Conducting a Review of the Literature

  • Identifying the Problem: Recognize a clinical issue needing improvement.
  • Searching for Evidence: Find credible sources like research studies or guidelines.
  • Evaluating Findings: Critically assess the quality and relevance of the evidence.
  • Implementing Recommendations: Apply the best evidence to improve care.
  • Reviewing Effectiveness: Evaluate the impact of the intervention on patient outcomes.
  • Disseminating Results: Share successful practices with others to promote broader adoption.

Using Evidence-Based Practice to Address a Clinical Problem

  • Identify a Problem: Formulate a straightforward, focused question about the clinical issue.
  • Search Credible Sources: Gather factual, reliable evidence from research, guidelines, or expert opinion.
  • Evaluate Findings: Assess the quality and relevance of the evidence.
  • Implement Recommendations: Apply the best evidence to change interventions or practices.
  • Review Effectiveness: Measure if the new interventions improve patient outcomes.
  • Disseminate Results: Share findings with colleagues to encourage widespread adoption of successful practices.

Identifying the Problem

  • To identify a clinical problem, nurses can ask simple questions like “why” or “how.”
  • If the rationale behind a practice isn’t clear, it’s time to explore the available evidence to find better solutions.
  • This could focus on a specific clinical issue or a systems issue.
  • To make the question more focused, use the PICOT framework:
    • Population: Define the specific group.
    • Intervention: Identify the treatment or action.
    • Comparison: Compare it with an existing method or alternative.
    • Outcome: Clarify what result is expected.
    • Time: Specify the duration, if applicable.

Using the PICOT Framework

  • For example, a broad question like "Why do nurses change jobs?" can be narrowed to:
  • In newly hired nurses (P), does participation in an organized biweekly stress reduction program (I) compared to no participation (C) affect retention rates (O) over one year (T)?
  • This approach helps target relevant research and generates focused evidence for clinical decisions.

Searching for Credible Sources of Evidence

  • The second step in the EBP process is conducting a literature search.
  • This involves gathering information from credible sources, such as textbooks, research articles, and reputable websites.
  • Be cautious of non-scientific literature, such as magazines, newspaper articles, and deceptive advertisements, which may appear credible but are poorly researched.
  • To conduct a literature search, use scholarly databases with relevant search terms.
  • A valuable tool for organizing this information is a table of evidence.

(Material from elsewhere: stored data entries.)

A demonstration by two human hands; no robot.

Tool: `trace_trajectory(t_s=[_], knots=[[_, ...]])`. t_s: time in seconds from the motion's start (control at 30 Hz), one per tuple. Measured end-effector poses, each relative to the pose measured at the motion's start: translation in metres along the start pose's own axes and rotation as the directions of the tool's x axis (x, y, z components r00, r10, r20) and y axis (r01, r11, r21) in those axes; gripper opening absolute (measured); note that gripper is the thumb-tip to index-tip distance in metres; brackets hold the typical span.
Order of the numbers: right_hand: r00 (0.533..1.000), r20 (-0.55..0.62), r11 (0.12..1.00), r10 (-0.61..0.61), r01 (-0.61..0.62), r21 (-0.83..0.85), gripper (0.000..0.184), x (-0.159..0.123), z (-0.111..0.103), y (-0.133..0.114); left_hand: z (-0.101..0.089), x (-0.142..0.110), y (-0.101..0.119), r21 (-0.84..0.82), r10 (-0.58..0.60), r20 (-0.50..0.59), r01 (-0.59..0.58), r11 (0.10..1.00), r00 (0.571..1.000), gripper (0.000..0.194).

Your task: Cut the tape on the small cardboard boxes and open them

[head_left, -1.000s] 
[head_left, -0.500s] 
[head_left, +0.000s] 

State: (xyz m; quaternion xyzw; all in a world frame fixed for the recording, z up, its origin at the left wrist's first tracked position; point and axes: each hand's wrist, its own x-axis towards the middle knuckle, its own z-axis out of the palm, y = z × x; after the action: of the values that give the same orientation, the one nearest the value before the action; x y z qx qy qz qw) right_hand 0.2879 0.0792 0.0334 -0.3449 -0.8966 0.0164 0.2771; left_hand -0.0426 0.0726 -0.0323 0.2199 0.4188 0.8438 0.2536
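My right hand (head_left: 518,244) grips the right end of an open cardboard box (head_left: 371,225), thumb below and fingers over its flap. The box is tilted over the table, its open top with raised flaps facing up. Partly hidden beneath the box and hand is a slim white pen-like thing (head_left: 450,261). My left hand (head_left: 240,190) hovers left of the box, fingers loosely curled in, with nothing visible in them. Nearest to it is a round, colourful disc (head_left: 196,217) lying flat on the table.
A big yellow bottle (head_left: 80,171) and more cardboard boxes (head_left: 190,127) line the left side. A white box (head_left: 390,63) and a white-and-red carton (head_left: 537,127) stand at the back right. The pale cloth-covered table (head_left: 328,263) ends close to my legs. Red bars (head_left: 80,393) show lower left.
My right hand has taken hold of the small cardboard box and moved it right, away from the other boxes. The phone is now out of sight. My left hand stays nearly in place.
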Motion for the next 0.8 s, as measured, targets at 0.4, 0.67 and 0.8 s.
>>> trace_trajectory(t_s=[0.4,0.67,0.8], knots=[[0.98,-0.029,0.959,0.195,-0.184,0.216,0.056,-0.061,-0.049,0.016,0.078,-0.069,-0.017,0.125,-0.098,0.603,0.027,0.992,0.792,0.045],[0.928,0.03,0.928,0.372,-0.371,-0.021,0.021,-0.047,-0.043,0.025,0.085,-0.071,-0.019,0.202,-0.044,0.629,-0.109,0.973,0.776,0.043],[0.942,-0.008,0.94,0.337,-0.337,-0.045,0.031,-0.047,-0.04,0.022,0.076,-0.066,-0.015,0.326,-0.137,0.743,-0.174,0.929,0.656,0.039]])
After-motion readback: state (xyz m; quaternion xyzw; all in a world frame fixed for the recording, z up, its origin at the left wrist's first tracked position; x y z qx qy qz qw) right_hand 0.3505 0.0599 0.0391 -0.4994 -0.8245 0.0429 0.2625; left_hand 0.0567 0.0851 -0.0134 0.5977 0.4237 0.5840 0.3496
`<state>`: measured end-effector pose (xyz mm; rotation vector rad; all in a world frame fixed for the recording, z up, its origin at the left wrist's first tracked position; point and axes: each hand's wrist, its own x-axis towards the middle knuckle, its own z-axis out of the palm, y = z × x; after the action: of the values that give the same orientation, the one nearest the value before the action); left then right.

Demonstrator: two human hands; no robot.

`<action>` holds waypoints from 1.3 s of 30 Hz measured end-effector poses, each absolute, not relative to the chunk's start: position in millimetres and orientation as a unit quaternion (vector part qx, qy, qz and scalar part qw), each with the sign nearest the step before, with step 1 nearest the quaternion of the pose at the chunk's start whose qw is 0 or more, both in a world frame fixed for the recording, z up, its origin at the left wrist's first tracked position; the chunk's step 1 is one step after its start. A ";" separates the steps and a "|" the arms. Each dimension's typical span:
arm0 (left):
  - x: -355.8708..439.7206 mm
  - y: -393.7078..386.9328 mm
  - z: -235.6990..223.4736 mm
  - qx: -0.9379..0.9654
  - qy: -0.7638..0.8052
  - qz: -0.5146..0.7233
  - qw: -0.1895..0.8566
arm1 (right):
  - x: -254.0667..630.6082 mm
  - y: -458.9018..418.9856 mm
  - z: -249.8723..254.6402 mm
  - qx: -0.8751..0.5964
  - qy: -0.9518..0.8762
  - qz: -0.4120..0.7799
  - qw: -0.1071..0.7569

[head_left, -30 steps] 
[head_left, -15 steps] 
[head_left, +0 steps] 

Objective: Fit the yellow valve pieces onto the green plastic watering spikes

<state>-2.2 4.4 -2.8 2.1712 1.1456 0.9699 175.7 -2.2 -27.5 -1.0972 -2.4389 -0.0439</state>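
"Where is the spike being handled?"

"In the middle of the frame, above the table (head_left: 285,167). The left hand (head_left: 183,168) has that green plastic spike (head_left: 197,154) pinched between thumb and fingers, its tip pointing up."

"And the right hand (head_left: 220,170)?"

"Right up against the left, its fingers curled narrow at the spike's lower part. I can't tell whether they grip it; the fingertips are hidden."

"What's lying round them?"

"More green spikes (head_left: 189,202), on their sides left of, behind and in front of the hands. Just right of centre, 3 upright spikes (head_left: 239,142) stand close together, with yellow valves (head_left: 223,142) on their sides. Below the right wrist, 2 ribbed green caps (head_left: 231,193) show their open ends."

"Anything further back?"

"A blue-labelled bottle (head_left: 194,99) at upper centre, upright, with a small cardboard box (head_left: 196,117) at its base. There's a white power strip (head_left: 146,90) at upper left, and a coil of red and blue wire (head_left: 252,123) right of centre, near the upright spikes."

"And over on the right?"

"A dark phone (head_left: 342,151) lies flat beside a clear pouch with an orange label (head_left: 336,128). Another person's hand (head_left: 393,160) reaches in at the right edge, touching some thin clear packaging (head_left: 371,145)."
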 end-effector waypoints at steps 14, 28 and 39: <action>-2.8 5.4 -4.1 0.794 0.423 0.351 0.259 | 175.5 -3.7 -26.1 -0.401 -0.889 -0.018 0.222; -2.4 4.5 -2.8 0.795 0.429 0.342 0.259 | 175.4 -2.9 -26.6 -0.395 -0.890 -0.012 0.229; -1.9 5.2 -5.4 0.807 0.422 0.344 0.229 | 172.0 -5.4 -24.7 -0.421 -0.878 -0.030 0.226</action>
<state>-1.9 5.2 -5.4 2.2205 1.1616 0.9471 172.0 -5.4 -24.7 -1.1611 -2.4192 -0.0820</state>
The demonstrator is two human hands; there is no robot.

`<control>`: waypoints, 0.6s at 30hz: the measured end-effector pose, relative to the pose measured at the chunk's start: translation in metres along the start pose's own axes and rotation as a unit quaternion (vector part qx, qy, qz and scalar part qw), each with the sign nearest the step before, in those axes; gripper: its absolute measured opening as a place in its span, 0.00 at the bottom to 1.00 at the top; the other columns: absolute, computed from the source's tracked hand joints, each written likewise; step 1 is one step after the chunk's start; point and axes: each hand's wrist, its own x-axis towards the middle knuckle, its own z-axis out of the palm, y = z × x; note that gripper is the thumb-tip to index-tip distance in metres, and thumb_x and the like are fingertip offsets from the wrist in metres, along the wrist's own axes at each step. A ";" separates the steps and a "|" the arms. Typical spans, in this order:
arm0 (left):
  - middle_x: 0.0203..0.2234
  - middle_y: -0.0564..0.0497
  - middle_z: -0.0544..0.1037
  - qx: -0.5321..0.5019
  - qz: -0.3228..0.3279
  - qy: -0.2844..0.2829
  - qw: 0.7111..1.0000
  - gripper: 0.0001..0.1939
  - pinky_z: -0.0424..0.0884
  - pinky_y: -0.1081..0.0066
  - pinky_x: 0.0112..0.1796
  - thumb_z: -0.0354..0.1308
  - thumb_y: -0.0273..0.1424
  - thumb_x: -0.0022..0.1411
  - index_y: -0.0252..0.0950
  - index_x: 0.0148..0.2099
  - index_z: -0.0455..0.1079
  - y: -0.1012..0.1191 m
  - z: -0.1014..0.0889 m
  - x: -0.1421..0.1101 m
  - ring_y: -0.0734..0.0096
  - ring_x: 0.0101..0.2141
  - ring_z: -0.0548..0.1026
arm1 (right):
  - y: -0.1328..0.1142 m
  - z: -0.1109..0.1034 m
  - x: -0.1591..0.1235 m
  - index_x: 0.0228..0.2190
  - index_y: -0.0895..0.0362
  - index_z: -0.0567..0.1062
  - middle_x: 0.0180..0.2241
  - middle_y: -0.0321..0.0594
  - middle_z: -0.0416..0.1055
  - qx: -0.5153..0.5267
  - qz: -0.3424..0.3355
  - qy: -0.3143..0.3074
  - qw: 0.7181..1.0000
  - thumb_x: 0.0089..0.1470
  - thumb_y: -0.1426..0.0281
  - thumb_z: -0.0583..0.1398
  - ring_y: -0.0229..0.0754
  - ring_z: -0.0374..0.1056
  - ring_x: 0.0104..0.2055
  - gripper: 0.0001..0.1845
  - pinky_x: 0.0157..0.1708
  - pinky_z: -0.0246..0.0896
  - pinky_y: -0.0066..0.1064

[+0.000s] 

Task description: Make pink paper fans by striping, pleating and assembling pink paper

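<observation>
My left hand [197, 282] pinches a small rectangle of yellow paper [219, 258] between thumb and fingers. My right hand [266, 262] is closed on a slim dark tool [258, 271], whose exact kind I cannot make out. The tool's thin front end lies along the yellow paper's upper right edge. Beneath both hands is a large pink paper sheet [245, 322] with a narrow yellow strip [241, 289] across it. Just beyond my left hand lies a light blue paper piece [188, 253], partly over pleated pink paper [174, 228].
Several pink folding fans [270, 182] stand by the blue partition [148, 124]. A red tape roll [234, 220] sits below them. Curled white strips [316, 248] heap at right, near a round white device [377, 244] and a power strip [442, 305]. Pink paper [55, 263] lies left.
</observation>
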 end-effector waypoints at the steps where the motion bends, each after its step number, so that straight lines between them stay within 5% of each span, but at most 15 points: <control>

This allows the nurse to review the key points from each article, recognize repeated information, and identify any gaps in the evidence.

Evaluating the findings

  • Nurses should make notes about each article's focus and key results and then compare the information across sources.

Implementing Recommendations

  • The next step in evidence-based practice (EBP) is using the evidence to implement changes in practice.
  • This can be challenging, as various factors must be considered, such as the cost of supplies, time required for training, and potential resistance to change from staff who may be accustomed to traditional methods.
  • Presenting findings and recommendations to management and care providers is essential to implementing evidence-based change, ensuring everyone is on board with standardizing practices based on the evidence.
  • One key challenge in EBP is the theory-practice gap, the time lag between discovering new evidence and integrating it into practice.
  • Nurses familiar with EBP processes can help reduce this gap by advocating for timely, evidence-based changes.

Evaluating Effectiveness

  • Evaluating the effectiveness of an implemented intervention is crucial to determining whether the changes have successfully addressed the identified problem.
  • This step directly addresses the "outcome" component of the PICOT question.